§ **Records provided**
◇ ◇ ◇ ◇ ◇
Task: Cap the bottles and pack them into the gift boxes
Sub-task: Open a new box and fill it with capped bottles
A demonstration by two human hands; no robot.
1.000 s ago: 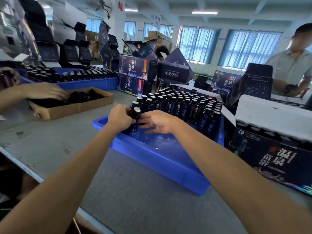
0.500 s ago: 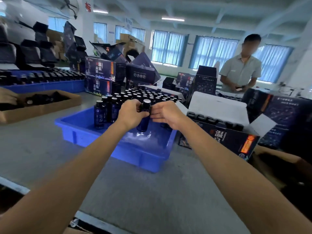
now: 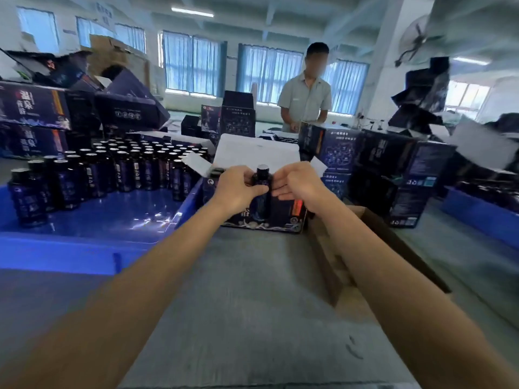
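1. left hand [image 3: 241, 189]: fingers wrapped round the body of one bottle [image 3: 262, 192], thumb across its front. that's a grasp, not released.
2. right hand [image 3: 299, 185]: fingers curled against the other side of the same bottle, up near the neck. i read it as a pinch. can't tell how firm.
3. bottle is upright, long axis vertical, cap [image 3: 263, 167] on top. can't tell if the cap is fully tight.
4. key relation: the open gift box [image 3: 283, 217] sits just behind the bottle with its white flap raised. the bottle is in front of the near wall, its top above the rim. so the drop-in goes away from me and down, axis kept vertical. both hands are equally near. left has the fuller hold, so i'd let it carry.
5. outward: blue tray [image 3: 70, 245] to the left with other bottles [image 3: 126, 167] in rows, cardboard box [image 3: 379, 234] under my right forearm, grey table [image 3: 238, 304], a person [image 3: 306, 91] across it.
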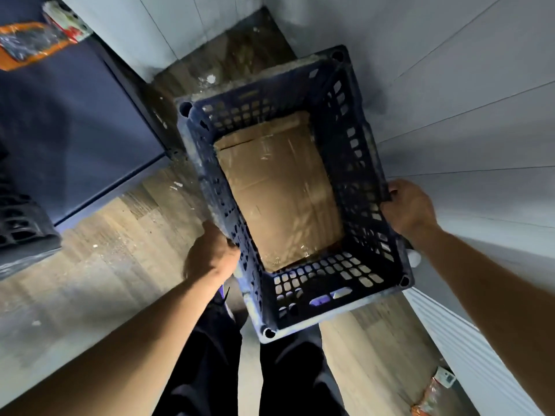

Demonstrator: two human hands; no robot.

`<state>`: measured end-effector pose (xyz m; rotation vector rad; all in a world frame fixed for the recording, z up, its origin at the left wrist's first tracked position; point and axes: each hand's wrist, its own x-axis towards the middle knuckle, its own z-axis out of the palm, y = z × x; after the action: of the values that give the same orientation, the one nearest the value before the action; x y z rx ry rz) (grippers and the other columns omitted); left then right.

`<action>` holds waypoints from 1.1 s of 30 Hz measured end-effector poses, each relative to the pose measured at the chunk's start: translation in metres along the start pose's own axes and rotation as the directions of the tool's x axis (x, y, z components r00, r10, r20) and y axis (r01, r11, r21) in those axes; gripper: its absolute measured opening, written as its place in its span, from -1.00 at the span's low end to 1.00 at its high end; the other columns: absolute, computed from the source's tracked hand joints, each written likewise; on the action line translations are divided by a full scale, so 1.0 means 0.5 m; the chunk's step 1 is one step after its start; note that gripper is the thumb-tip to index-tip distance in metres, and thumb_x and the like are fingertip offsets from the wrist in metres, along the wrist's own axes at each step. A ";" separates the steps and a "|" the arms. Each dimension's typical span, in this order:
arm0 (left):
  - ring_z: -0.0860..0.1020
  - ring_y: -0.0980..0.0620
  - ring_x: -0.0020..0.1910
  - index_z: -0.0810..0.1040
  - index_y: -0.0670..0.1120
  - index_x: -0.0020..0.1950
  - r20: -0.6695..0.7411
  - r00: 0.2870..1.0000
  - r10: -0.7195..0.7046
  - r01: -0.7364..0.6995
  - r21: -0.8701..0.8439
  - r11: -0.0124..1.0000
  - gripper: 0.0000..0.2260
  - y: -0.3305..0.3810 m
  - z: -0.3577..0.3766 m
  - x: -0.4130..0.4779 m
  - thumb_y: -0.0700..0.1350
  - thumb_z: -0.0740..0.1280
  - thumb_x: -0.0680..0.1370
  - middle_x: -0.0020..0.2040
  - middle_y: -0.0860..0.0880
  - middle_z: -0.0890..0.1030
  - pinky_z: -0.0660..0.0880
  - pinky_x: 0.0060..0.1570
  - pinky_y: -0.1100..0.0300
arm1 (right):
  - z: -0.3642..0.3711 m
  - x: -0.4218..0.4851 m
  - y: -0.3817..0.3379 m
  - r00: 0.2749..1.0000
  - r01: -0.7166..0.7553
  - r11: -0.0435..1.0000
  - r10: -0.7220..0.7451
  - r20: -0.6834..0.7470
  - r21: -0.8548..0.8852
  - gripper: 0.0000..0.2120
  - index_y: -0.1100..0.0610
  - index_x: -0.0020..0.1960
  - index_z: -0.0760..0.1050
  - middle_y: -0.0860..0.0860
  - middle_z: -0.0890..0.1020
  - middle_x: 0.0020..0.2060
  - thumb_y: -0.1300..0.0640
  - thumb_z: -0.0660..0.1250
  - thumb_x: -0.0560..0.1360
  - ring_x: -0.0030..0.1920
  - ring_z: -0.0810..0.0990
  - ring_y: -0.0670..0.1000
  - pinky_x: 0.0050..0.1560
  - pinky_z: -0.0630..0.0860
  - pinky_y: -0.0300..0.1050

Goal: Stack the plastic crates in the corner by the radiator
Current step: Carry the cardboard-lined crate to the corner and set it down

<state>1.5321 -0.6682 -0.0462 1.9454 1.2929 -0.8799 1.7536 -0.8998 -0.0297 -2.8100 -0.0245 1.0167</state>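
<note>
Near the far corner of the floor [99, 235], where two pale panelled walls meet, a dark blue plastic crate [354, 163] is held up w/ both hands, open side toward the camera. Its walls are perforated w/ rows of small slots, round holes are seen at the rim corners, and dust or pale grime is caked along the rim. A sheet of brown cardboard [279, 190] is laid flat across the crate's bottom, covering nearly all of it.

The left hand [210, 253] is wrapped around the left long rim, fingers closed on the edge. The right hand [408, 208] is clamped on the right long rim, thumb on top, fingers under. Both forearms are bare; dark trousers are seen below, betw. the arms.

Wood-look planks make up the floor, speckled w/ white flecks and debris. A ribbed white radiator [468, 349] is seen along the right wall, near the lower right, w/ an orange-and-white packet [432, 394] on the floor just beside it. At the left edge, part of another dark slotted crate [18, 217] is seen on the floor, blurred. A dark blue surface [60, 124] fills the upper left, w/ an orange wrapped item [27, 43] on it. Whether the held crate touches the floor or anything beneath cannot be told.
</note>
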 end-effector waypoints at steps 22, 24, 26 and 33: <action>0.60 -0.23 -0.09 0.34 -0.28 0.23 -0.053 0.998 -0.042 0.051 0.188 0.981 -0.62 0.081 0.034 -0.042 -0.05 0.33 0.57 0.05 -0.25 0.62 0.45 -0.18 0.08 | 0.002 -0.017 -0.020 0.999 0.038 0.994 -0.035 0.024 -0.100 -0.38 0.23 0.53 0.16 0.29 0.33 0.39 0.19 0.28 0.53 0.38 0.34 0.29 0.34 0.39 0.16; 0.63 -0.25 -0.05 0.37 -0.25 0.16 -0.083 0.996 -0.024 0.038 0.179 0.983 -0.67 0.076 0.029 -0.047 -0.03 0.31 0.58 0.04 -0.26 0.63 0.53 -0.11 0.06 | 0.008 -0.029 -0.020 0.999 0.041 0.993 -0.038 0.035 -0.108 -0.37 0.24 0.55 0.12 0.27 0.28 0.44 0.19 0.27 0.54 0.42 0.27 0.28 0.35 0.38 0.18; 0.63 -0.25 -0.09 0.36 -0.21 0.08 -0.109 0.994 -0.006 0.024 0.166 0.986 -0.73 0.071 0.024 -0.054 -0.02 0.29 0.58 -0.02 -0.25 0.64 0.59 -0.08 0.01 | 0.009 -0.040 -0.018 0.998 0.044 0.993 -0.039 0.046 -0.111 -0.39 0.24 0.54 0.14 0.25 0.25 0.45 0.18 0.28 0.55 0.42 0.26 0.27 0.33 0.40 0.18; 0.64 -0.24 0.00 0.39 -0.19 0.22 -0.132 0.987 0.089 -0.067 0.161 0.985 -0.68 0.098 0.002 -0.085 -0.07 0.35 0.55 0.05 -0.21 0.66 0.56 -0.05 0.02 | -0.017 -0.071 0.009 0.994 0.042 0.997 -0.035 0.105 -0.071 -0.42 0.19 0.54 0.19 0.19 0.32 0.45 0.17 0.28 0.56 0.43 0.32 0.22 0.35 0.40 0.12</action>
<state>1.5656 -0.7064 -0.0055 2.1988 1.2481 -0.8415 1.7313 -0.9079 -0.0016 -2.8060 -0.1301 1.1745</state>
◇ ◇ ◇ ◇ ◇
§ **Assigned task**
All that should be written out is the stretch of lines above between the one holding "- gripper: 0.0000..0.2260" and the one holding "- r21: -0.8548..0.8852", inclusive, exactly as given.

§ **Answer to this problem**
  - gripper: 0.0000..0.2260
  - y: -0.3305..0.3810 m
  - z: -0.3577..0.3766 m
  - x: -0.4130..0.4779 m
  - thumb_y: -0.0700..0.1350
  - thumb_z: -0.0740..0.1280
  - thumb_x: -0.0680..0.1370
  - middle_x: -0.0020..0.2040
  - middle_y: -0.0860..0.0880
  - middle_z: -0.0890..0.1030
  - pinky_z: -0.0660..0.0880
  - pinky_x: 0.0060..0.1570
  - pinky_y: -0.1100..0.0300
arm1 (right):
  - z: -0.3642..0.3711 m
  - x: -0.4218..0.4851 m
  - y: -0.3817..0.3379 m
  - r00: 0.2749..1.0000
  - r01: -0.7166..0.7553
  - r11: -0.0435..1.0000
  - r10: -0.7220..0.7451
  - r20: -0.6834..0.7470
  - r21: -0.8548..0.8852

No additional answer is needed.